So I was looking for a tool to convert between various document formats (ie .tex to .doc, .html, .pdf, .odt or any variation thereof) and I found that it was surprisingly difficult finding a tool to convert to .odt. Converting from pretty much anything to either html or pdf was a breeze, however to other formats was more difficult. To convert from .tex to .html, I chose to use latex2html rather than tex4ht because I found the output to be cleaner. Conversion from .tex to .pdf was quite a bit easier. There were a few options. I could either run latex, dvips, and ps2pdf; or latex and dvipdfm; or just pdflatex. These are the standard options. For some reason, when I used these methods the hyperlink table of contents that I created (via hyperref and \tableofcontents) wouldn't show up. I instead chose to use rubber instead. Rubber is a wrapper for LaTeX and some companion programs. With the '-d' option, I was able to make PDFs out of the .tex files that included they hyperlinked table of contents. I don't really understand why this worked and the other methods didn't but it did. Now was the hard part. Converting the .tex files into .odt or into .doc appeared to be near impossible to do cleanly. The best option I had heard was to convert first into HTML and then load it into Office and then save as the desired formats. I found this to work out extremely well. However, I had intended to automate the whole process of document conversion with a script, so this method was not very good for me especially since neither Microsoft Office nor Openoffice.org had very good command line interfaces. This was when I discovered a program called JODConverter. This is a Java program that utilizes Openoffice to convert from one format to another. While this does mean that I probably could have found a way to use Openoffice directly via command line, who was I to complain when there was a program out there to do it for me =D. In the end I wrote a small BASH script to help me with the conversions.
NOTES:
-written in BASH because I'm using Arch Linux
-uses zenity to provide a GUI but is not really necessary
-while this is tailored to my LaTeX usage it can probably be adapted for anything, although just using JODConverter is probably better if LaTeX is not an issue
#!/bin/bash
cd /home/ray/Documents/Novel/Tex/
response=$(zenity --list --title="Choose File" --column=File \
$(ls --hide=*.pdf --hide=*.odt --hide=*.html --hide=Revisions --hide=Output /home/ray/Documents/Novel/Tex/) )

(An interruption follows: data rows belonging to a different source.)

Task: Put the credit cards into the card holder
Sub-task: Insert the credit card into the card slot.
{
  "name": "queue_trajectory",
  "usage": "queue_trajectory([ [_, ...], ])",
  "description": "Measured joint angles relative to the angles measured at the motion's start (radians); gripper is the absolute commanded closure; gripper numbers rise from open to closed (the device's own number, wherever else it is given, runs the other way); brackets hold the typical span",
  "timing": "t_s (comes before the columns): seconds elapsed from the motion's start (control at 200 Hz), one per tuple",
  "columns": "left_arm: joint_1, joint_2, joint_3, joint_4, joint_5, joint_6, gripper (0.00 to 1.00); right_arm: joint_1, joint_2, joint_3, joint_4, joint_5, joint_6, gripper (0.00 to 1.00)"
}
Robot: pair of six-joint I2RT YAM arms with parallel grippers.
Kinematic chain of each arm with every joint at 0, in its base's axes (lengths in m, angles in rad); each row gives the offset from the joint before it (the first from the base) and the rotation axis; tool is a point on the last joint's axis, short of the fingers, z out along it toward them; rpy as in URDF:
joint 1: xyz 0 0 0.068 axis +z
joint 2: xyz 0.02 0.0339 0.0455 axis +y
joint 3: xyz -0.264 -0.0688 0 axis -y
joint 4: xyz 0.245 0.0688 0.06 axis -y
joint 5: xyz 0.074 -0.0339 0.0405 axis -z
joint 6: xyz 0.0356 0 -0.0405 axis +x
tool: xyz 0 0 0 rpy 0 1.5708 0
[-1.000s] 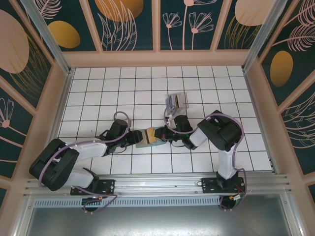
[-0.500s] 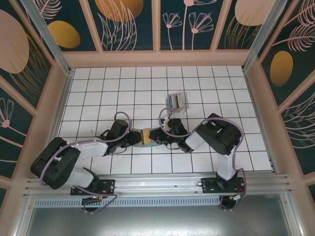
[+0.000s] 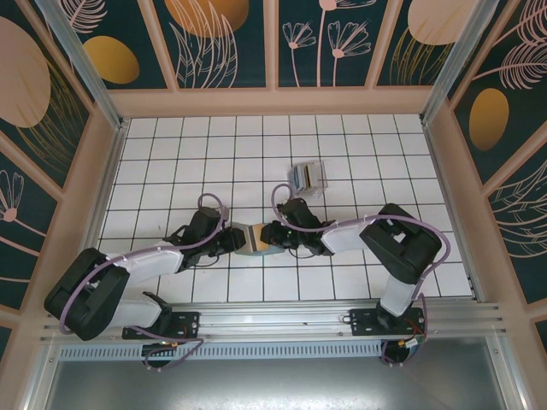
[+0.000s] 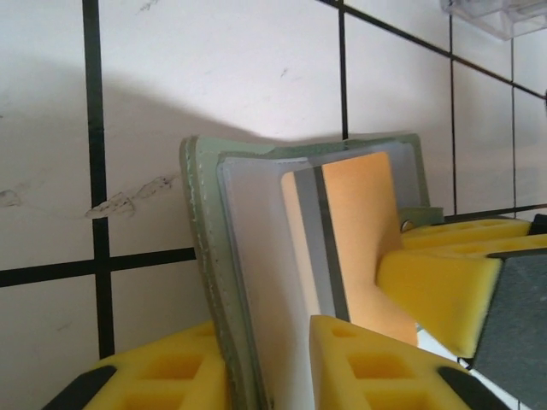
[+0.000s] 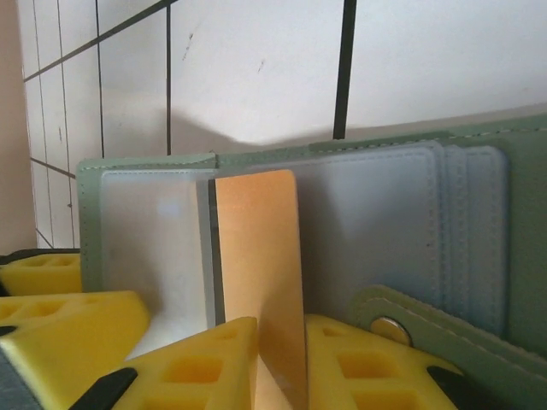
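**A:** Wide view first. There's one white tiled desk with two arms on it. The left arm lies low, stretched from its base at 7 o'clock toward the middle. The right arm rises at 5 o'clock, bends at the elbow and reaches flat across to meet it.

**B:** And between them?

**A:** One card holder, grey-green, a little to the 6 o'clock side of the desk's centre, propped open like a book. The left fingers come at it from 9 o'clock and the right fingers from 3.

**B:** Grips?

**A:** The left pair, both yellow, is clenched on one flap. The green wall and its clear sleeve fill the gap between them. The right pair has one tan card standing between them, its far end in among the holder's clear sleeves near the fold. Pinched or let go, I can't tell.

**B:** Any more cards?

**A:** One clear box sits at 1 o'clock from the holder, well apart from it. There's a stack of cards inside, too small to count.
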Motion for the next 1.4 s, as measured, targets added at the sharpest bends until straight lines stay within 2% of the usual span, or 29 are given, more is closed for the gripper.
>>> queue_trajectory([
  [0.06,0.000,-0.003,-0.001,0.000,0.001,0.001,0.89,0.003,0.000,0.009,-0.018,0.006,-0.003,0.77],
  [0.155,0.001,-0.004,-0.003,0.003,0.003,0.001,1.00,0.011,-0.005,0.016,-0.033,0.021,-0.004,0.69],
  [0.435,0.001,-0.003,-0.013,0.027,0.012,0.008,1.00,0.019,-0.013,0.019,-0.046,0.031,-0.010,0.67],
  [0.636,0.001,0.003,-0.017,0.039,0.027,0.008,1.00,0.031,-0.029,0.040,-0.123,0.068,-0.029,0.67],
  [0.861,0.001,0.007,-0.052,0.099,0.056,-0.013,1.00,0.049,-0.028,0.072,-0.192,0.096,-0.035,0.77],
  [1.071,0.008,0.020,-0.063,0.117,0.063,-0.030,1.00,0.063,0.005,0.104,-0.191,0.087,-0.024,0.78],
  [1.171,0.010,0.024,-0.063,0.117,0.063,-0.032,0.85,0.064,0.011,0.109,-0.188,0.077,-0.019,0.77],
  [1.396,0.010,0.024,-0.063,0.113,0.060,-0.032,0.82,0.064,0.010,0.109,-0.187,0.074,-0.017,0.75],
])
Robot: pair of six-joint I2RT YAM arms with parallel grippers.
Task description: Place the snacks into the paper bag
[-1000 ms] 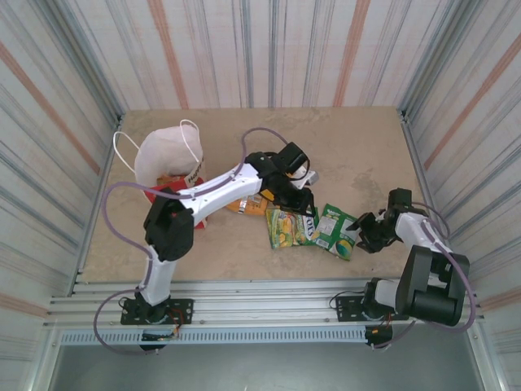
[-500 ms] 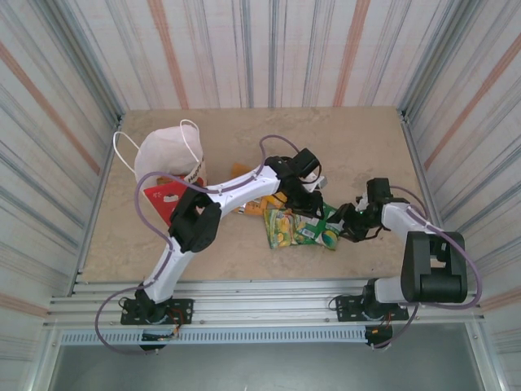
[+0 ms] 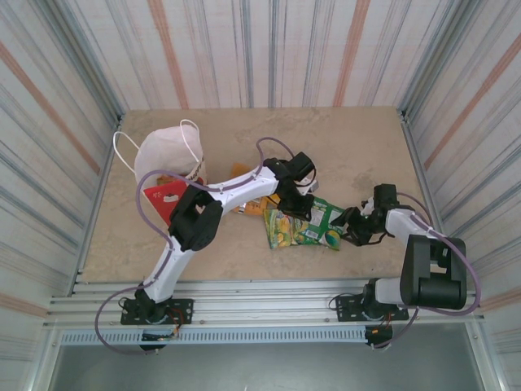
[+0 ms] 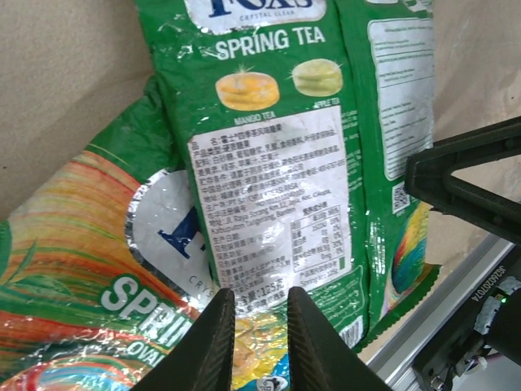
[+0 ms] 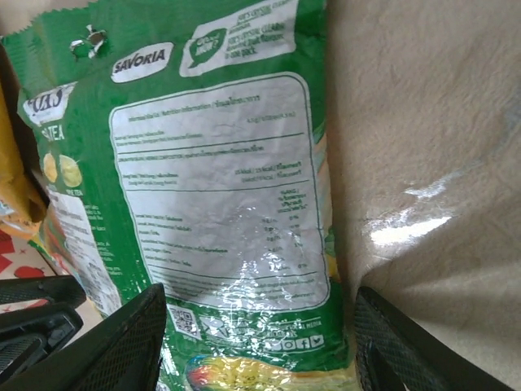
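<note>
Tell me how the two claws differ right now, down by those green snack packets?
The left gripper has its fingers nearly together, with just a slit between them. The right gripper has its fingers spread wide, with a packet's end lying between them. The left arm stretches far out across the table, while the right arm is folded near its base. Both have black fingers and sit low at the green packets.

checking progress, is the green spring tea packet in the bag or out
Out: the green packet lies on the table, apart from the paper bag.
</note>
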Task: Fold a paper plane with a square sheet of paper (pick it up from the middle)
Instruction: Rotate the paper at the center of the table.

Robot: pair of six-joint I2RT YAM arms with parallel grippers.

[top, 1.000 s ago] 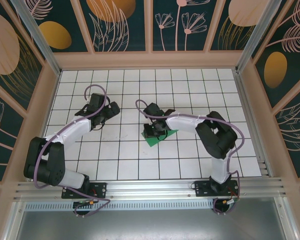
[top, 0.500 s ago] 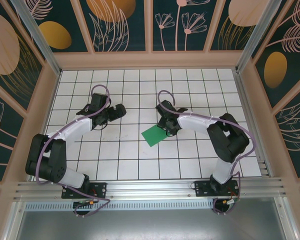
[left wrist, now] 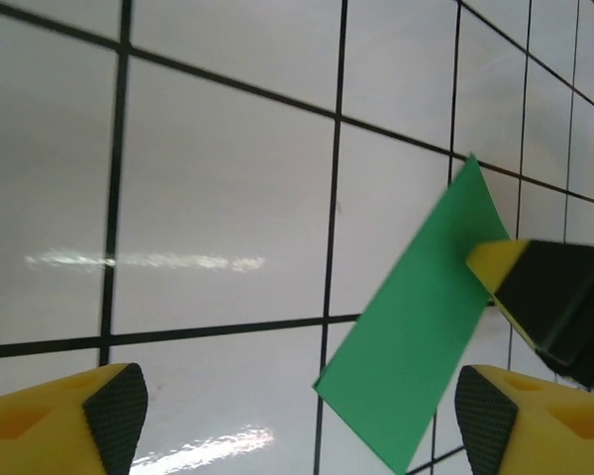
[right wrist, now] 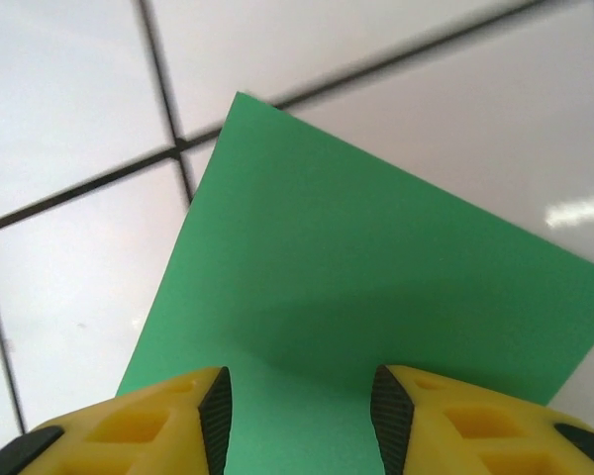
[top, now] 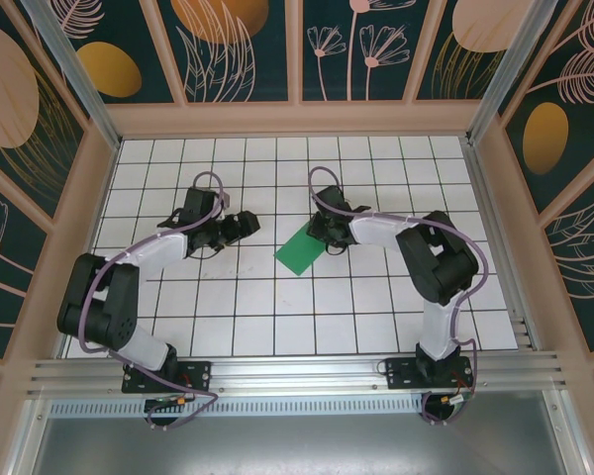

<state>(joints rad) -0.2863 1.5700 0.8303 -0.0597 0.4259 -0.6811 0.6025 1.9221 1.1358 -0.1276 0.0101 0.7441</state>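
Gridded tabletop [top: 228,307] holds the square sheet of paper [top: 300,252] mid-frame, so pin its upper-right edge with your half-open right gripper [right wrist: 299,406] and bring the wide-open left gripper [left wrist: 299,414] in low.

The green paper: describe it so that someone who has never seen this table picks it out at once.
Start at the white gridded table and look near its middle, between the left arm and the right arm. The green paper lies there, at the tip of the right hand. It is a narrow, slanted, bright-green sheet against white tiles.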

input=$(zenity --list --title="Choose File Type" --checklist --column=Files --column=Description \
TRUE PDF \
TRUE HTML \
TRUE ODT \
TRUE DOC)
cd /home/ray/Documents/Novel/Tex/
IFS='|' ; for word in $input ; do
case $word in
PDF) rubber -f -s -d /home/ray/Documents/Novel/Tex/$response;;
HTML) latex2html -split 0 -no_navigation -dir /home/ray/Documents/Novel/Tex/ $response
sed s_${response%.*x}.html#_#_ <${response%.*x}.html>${response%.*x}.html.new
rm index.html
rm ${response%.*x}.html
mv ${response%.*x}.html.new ${response%.*x}.html;;
ODT)latex2html -split 0 -no_navigation -dir /home/ray/Documents/Novel/Tex/ $response
sed s_${response%.*x}.html#_#_ <${response%.*x}.html>${response%.*x}.html.new
rm index.html
rm ${response%.*x}.html
mv ${response%.*x}.html.new ${response%.*x}.html
soffice -headless -accept="socket,host=127.0.0.1,port=8100;urp;" -nofirststartwizard &
jodconverter /home/ray/Documents/Novel/Tex/${response%.*x}.html /home/ray/Documents/Novel/Tex/${response%.*x}.odt
pkill soffice;;
DOC)latex2html -split 0 -no_navigation -dir /home/ray/Documents/Novel/Tex/ $response
sed s_${response%.*x}.html#_#_ <${response%.*x}.html>${response%.*x}.html.new
rm index.html
rm ${response%.*x}.html
mv ${response%.*x}.html.new ${response%.*x}.html
soffice -headless -accept="socket,host=127.0.0.1,port=8100;urp;" -nofirststartwizard &
jodconverter /home/ray/Documents/Novel/Tex/${response%.*x}.html /home/ray/Documents/Novel/Tex/${response%.*x}.doc
pkill soffice;;
esac
unset IFS
cd /home/ray/Documents/Novel/Tex/
rm $(ls --hide=*.tex --hide=*.sh --hide=*.html --hide=*.odt --hide=*.pdf --hide=*.doc --hide=Output --hide=Revisions)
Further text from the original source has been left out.